10. De rechtbank merkt op dat uit het afschrift van de parkeertransactie van 13 juli 2022 volgt dat de parkeeractie is gestart om 17:13 uur. Dit is (ongeveer) één uur later dan het moment waarop de naheffingsaanslag aan eiser is opgelegd. Het standpunt van eiser dat hij wel degelijk heeft betaald voor de parkeeractie volgt de rechtbank niet. Dat eiser heeft betaald voor het parkeren na 17:13 uur doet er niet aan af dat eiser voor de tijdsperiode daarvoor niet heeft betaald. Hiervoor is de naheffingsaanslag dan ook terecht opgelegd.
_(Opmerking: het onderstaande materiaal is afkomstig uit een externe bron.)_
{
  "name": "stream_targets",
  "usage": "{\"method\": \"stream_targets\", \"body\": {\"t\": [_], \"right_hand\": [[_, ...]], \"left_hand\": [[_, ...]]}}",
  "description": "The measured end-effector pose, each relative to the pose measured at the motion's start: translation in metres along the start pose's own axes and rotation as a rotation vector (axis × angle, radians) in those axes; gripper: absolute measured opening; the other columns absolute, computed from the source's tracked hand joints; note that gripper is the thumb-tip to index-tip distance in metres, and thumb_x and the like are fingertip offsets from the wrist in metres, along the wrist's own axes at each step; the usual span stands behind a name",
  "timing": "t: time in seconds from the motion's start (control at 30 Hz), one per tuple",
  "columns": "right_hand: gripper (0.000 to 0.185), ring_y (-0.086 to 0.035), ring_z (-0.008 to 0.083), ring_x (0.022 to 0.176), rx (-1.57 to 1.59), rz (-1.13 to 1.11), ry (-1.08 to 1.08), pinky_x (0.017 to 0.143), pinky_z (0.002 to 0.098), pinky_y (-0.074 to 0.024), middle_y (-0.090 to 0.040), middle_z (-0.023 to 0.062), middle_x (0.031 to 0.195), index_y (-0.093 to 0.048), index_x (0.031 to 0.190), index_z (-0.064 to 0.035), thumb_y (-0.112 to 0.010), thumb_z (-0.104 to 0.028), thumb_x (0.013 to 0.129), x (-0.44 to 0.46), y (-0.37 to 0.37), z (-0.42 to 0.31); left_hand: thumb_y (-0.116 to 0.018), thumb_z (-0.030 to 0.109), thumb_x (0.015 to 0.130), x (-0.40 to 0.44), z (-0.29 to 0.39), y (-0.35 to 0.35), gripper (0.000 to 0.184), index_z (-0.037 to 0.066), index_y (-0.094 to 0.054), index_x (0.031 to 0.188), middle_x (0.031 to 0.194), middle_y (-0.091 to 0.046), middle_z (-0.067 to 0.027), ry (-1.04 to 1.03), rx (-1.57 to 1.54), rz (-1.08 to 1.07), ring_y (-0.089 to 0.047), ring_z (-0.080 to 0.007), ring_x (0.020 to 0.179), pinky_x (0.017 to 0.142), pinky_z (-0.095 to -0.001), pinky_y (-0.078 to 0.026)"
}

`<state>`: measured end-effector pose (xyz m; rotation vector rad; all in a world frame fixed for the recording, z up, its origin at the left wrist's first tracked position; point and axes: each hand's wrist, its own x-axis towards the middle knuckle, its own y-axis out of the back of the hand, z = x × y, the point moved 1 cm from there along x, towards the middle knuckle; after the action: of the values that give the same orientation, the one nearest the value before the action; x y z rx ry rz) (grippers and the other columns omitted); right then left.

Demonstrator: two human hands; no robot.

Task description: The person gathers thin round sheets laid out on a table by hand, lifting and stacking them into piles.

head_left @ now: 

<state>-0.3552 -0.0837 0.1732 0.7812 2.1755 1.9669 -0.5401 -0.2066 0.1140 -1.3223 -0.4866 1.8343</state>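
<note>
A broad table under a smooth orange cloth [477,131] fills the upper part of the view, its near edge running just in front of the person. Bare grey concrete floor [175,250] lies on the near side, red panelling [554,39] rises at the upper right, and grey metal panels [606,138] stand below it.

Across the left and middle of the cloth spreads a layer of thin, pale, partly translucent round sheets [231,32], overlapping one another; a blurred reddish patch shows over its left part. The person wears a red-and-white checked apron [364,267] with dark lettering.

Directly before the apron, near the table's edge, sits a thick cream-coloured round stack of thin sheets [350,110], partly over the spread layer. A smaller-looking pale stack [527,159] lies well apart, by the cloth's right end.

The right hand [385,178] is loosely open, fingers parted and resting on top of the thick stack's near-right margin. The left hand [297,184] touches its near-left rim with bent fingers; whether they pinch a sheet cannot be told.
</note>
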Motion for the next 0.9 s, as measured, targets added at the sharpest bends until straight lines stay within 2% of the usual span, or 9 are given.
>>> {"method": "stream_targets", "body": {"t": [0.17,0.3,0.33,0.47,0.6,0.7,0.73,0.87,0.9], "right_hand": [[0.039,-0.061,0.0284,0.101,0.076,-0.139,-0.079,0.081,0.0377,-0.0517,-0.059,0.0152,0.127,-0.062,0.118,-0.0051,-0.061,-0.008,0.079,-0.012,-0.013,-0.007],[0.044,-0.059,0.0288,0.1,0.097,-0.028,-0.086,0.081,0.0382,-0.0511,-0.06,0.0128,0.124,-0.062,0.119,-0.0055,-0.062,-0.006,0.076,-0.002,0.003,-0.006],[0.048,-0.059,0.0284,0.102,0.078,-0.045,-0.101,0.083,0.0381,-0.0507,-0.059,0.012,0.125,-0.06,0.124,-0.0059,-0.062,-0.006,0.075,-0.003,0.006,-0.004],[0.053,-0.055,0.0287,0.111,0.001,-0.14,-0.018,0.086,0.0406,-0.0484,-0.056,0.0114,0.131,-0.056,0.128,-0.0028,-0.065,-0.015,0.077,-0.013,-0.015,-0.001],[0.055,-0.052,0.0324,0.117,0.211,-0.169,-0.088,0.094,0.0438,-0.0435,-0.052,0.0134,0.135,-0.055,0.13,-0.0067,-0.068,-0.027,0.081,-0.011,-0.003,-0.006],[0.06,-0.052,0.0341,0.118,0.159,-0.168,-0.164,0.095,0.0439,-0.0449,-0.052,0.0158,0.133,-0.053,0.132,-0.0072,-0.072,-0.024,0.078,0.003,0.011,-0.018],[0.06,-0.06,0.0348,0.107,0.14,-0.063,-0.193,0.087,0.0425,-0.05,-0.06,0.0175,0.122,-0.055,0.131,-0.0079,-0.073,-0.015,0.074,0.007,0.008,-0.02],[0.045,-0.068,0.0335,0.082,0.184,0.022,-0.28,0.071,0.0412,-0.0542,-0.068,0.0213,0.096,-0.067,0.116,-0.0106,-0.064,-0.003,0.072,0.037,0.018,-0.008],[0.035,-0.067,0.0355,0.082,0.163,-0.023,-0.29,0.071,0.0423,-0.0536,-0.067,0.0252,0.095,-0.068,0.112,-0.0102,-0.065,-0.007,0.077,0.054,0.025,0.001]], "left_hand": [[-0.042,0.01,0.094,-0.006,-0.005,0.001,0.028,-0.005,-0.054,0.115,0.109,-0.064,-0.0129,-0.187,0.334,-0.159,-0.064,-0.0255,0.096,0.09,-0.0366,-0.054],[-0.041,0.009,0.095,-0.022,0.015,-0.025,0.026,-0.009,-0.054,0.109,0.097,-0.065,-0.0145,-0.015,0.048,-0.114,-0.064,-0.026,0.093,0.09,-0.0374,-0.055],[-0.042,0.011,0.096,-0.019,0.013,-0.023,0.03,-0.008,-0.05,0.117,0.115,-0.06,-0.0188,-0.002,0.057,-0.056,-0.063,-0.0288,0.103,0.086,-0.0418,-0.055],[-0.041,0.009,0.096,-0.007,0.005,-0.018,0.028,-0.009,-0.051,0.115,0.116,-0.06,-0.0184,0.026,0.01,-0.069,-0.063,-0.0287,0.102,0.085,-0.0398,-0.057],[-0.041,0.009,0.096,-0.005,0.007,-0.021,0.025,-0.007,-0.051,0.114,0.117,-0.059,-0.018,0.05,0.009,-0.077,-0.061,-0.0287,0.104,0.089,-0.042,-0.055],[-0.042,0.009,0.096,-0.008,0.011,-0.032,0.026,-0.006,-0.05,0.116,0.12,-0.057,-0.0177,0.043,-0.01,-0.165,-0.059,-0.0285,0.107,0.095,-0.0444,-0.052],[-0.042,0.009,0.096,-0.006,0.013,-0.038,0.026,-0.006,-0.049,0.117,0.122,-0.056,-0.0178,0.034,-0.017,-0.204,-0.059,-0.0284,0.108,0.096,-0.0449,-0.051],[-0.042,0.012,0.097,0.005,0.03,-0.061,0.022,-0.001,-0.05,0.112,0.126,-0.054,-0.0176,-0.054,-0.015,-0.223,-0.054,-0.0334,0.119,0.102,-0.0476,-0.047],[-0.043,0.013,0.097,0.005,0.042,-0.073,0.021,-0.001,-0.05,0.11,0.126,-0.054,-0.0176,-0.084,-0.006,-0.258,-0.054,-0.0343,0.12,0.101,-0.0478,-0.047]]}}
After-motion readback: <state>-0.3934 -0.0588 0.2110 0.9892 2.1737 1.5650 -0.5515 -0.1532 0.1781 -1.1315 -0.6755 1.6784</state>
Daarnaast heeft eiser erop gewezen dat de applicatie Gaiyo wordt genoemd op de website van de gemeente en dat er weinig alternatieven zijn. De heffingsambtenaar heeft in reactie daarop aangegeven dat het de verantwoordelijkheid van eiser is om de parkeeractie te controleren en dat een storing in de applicatie voor rekening en risico van de parkeerder komt. De heffingsambtenaar heeft er ter zitting bovendien nog op gewezen dat er wel degelijk alternatieve betaalmogelijkheden aanwezig waren zoals andere betaalapplicaties en parkeerautomaten. De rechtbank kan dit volgen. De beroepsgrond slaagt niet.
12. Eiser heeft in zijn beroepschrift geen andere argumenten aangevoerd waarom de naheffingsaanslag niet klopt.

Conclusie en gevolgen

13. Het beroep is ongegrond. Eiser krijgt daarom het griffierecht niet terug.

Beslissing

De rechtbank verklaart het beroep ongegrond.
Deze uitspraak is gedaan door mr. M.W.A. Schimmel, rechter, in aanwezigheid van mr. E. Stumpel, griffier. De uitspraak is uitgesproken in het openbaar op 4 december 2024.
griffier
rechter
Een afschrift van deze uitspraak is verzonden aan partijen op:

Informatie over hoger beroep

Een partij die het niet eens is met deze uitspraak, kan een hogerberoepschrift sturen naar het gerechtshof Arnhem-Leeuwarden waarin wordt uitgelegd waarom deze partij het niet eens is met deze uitspraak. Het hogerberoepschrift moet worden ingediend binnen zes weken na de dag waarop deze uitspraak is verzonden.
Digitaal beroep instellen kan via “Formulieren en inloggen” op www.rechtspraak.nl. Hoger beroep instellen kan eventueel ook nog steeds door verzending van een brief aan het gerechtshof Arnhem-Leeuwarden (belastingkamer), Locatie Arnhem, Postbus 9030, 6800 EM Arnhem.
Kan de indiener de behandeling van het hoger beroep niet afwachten, omdat de zaak spoed heeft, dan kan de indiener de voorzieningenrechter van het gerechtshof Arnhem-Leeuwarden vragen om een voorlopige voorziening (een tijdelijke maatregel) te treffen.